St Thomas Becket Church, Fairfield, Kent, UK
Fairfield lies between Brookland and Brenzett on a minor road in a deserted part of the Walland Marsh .
The area was won from the sea (inned) sometime between 1200 and 1270. The monks from Canterbury built dykes to the western edge of the Rhee Wall (the sea defenses built by the Romans) and enclosed the land so reclaiming the rich and fertile soil from the sea.
1287 saw the great storm in which Broomhill was swept away and New Romney barely survived. The Rother changed its course to the sea, and exited the marshes at Rye, whereas before the storm the river found its way to the sea near to modern day Greatstone and Littlestone .

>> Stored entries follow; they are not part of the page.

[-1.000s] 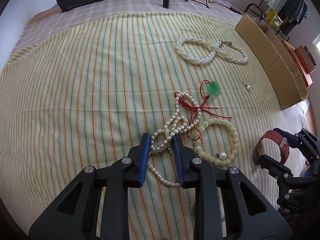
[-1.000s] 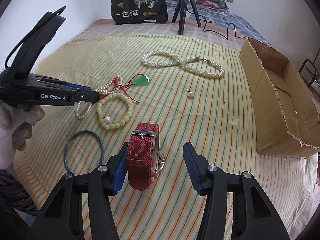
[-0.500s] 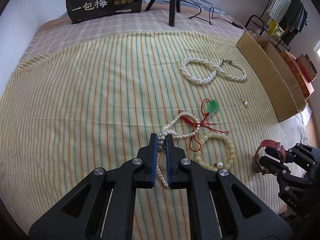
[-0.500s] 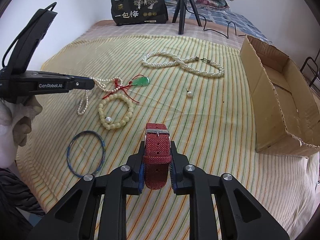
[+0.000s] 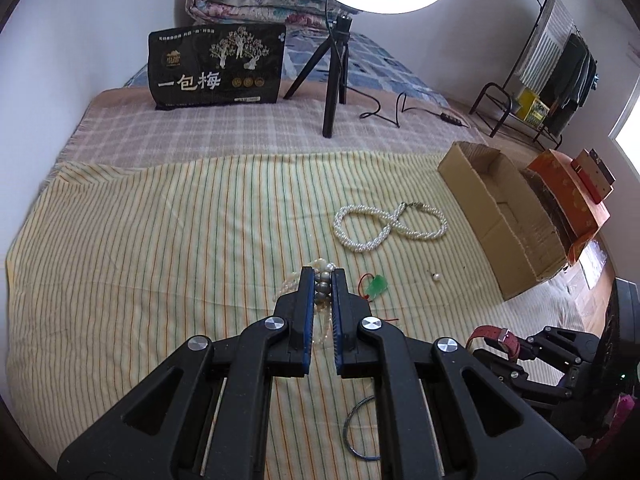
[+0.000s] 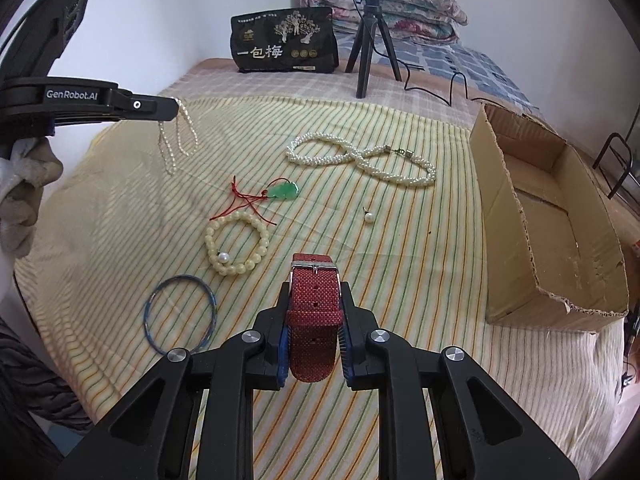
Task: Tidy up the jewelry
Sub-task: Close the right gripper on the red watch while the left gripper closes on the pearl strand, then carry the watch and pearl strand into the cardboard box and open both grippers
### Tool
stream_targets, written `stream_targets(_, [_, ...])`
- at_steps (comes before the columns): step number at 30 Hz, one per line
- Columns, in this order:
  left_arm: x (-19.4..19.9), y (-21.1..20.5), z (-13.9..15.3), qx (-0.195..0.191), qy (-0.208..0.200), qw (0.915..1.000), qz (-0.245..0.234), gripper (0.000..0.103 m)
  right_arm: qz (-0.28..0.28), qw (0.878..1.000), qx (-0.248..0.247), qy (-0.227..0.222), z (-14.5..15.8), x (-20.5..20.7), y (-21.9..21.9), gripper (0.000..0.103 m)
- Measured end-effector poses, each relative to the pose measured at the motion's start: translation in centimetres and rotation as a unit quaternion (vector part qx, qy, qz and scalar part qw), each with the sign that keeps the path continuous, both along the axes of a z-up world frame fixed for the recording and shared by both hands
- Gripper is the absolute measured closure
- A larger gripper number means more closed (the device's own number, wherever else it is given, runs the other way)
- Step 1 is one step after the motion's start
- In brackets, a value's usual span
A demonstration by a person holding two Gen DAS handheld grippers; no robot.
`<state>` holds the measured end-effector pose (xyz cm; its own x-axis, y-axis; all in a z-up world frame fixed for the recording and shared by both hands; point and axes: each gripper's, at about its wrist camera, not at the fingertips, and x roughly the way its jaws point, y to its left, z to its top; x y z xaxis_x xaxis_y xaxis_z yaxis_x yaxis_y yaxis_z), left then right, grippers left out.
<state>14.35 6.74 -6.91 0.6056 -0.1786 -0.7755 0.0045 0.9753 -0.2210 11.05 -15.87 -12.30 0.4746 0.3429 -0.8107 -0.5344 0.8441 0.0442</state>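
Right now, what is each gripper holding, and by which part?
Left gripper: thin white pearl strand, pinched at its bunched top, loops dangling. Right gripper: red woven-strap watch, clamped across the strap below the buckle.

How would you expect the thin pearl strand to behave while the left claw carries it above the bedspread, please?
Probably floppy: the thin pearl strand droops in loose loops from the left claw, off the striped bedspread. It looks light, so it may swing. Only a few beads sit between the closed jaws, so a slip seems possible.
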Motion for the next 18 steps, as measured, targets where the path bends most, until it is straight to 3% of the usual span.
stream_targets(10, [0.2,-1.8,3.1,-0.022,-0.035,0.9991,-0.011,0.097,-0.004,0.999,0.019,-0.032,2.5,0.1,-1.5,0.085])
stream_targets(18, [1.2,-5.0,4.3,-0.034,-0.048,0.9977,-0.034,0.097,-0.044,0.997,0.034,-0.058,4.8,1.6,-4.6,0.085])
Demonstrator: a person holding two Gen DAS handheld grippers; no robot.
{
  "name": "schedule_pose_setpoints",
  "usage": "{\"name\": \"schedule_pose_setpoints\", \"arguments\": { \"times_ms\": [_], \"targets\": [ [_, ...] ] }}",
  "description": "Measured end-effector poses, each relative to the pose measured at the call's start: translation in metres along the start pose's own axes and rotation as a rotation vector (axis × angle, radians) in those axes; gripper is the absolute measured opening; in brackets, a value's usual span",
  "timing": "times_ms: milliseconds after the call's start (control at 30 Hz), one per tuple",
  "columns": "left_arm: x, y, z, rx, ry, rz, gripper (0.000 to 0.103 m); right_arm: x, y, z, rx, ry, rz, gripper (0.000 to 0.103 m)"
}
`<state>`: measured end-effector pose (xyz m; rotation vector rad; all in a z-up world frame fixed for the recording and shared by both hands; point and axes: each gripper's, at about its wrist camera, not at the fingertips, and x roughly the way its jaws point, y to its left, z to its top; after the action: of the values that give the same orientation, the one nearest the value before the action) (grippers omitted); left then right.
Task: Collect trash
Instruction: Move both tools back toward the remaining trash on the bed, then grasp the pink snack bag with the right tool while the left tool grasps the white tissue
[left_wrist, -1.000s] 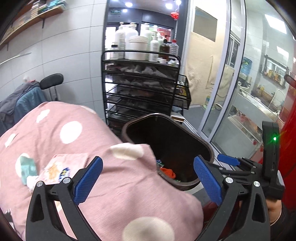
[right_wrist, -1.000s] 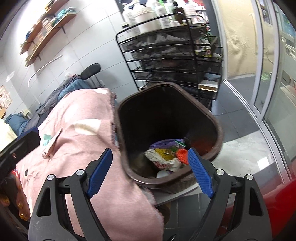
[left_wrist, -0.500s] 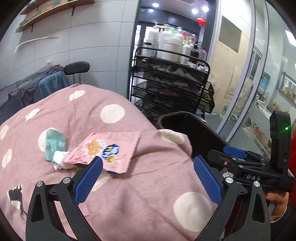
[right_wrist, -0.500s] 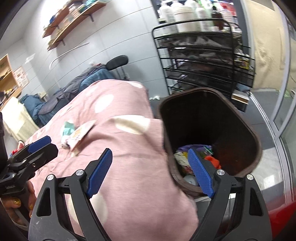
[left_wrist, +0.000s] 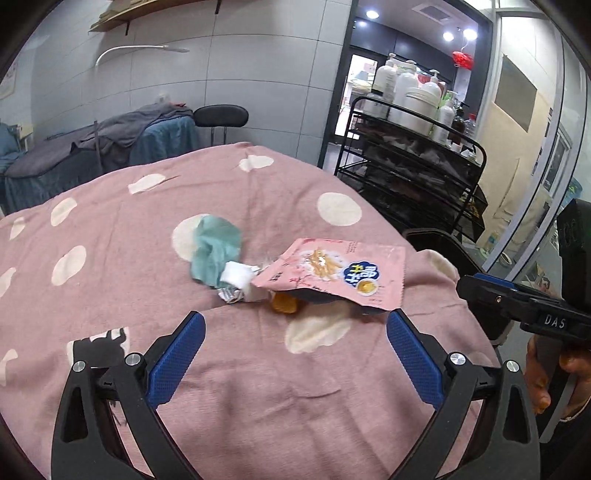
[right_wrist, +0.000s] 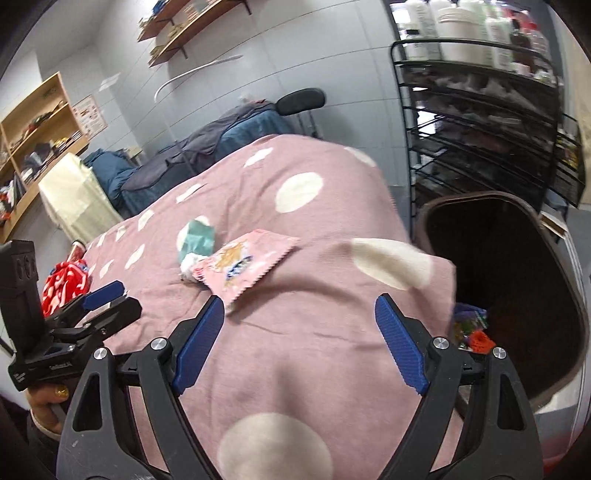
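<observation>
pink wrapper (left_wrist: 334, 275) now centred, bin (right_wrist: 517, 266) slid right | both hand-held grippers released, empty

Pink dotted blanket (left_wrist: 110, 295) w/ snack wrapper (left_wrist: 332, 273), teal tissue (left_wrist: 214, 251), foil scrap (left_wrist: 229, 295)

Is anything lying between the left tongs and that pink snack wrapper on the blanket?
Nothing visible does. The left tongs stand open over bare pink blanket, and the wrapper lies just ahead of them. A teal scrap and white wad touch the wrapper's left end, off to the side of the path.
</observation>
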<state>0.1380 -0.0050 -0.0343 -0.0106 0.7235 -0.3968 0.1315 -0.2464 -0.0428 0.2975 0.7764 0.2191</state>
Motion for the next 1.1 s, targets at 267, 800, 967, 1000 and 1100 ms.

Fayrefelde existed before 1595 as a map of the time shows the village approximately where the church now sits. It is likely that as the land became more reclaimed so the village sprung up.
Nowadays all that can be seen is the church lying down from the road embankment which is probably the original inning wall. The church was built as a temporary structure of timber lath and plaster in the 1200’s to support the local farming community. The exterior has been strengthened with brick, and in 1913 the whole building was reconstructed and encased to preserve it.
St Thomas a Beckett at Fairfield is one of those churches supported by the Romney Marsh Historic Churches Trust .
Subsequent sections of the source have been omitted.